▸ Work instruction:
Your answer must consist of exactly the lines below, starting with the line with "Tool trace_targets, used" and going on through the line with "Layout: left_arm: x", and nothing else.

++++

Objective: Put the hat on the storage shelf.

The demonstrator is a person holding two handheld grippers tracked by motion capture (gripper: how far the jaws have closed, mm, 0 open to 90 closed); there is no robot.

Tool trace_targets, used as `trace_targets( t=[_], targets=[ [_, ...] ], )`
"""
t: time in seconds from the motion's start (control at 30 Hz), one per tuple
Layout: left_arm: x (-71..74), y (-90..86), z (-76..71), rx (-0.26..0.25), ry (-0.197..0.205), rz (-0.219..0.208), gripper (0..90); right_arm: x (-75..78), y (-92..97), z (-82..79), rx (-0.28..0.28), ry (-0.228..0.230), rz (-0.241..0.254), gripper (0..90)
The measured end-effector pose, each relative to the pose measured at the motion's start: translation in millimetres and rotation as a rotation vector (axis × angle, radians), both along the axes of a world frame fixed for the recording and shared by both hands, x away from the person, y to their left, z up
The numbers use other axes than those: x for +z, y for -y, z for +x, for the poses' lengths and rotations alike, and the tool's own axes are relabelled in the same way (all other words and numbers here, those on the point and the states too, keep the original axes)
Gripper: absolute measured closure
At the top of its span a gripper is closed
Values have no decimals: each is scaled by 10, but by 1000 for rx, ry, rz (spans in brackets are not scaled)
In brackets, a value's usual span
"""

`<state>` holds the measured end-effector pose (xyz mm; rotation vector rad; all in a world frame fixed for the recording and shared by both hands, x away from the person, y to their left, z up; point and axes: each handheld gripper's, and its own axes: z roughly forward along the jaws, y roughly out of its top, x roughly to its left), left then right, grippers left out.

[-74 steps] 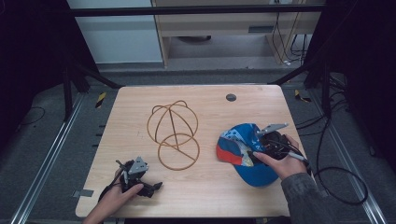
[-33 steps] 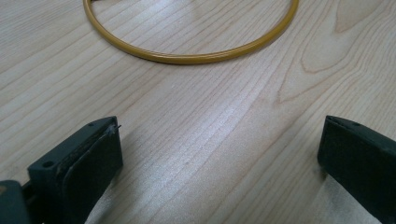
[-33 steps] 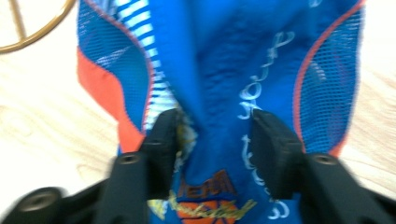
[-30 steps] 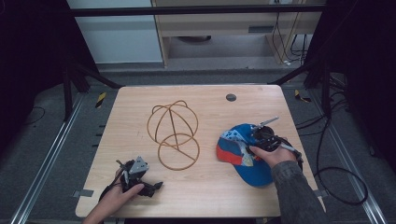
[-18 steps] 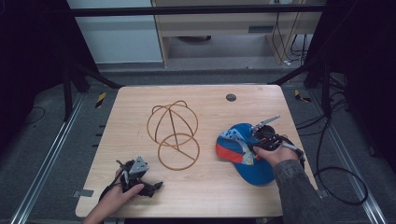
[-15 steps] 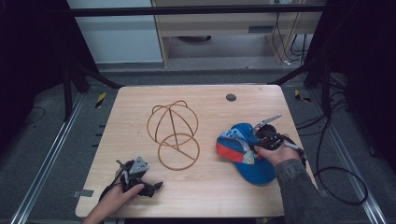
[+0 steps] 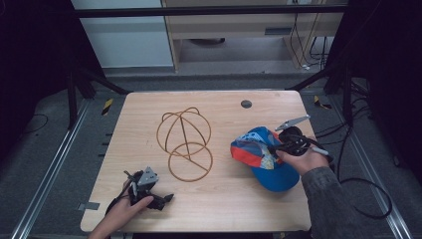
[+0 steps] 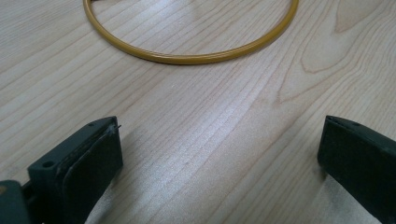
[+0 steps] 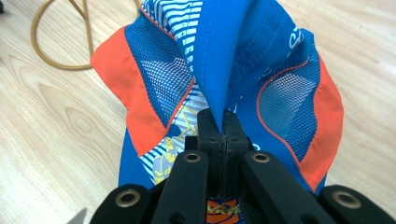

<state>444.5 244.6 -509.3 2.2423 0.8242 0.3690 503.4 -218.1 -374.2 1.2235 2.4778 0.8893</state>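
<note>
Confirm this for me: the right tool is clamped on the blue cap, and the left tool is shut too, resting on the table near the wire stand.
Not quite. The left tool is open: the left gripper view shows its jaws wide apart over bare table. The rest holds: the right tool is clamped on the blue cap, near the wire stand.

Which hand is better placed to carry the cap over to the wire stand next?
The right. Its gripper is already shut on a fold of the cap. The left gripper rests open on the table near the wire stand, holding nothing.
</note>
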Motion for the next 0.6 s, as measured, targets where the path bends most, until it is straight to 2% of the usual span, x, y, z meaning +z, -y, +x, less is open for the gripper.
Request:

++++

▸ Result:
Tool trace_targets, used as `trace_targets( t=[_], targets=[ [_, ...] ], )`
"""
t: time in seconds from the motion's start (control at 30 Hz), one per tuple
Layout: left_arm: x (-71..74), y (-90..86), z (-76..71), rx (-0.26..0.25), ry (-0.197..0.205), rz (-0.219..0.208), gripper (0..90); right_arm: x (-75..78), y (-92..97), z (-82..79), rx (-0.28..0.28), ry (-0.228..0.230), rz (-0.241..0.254), gripper (0..90)

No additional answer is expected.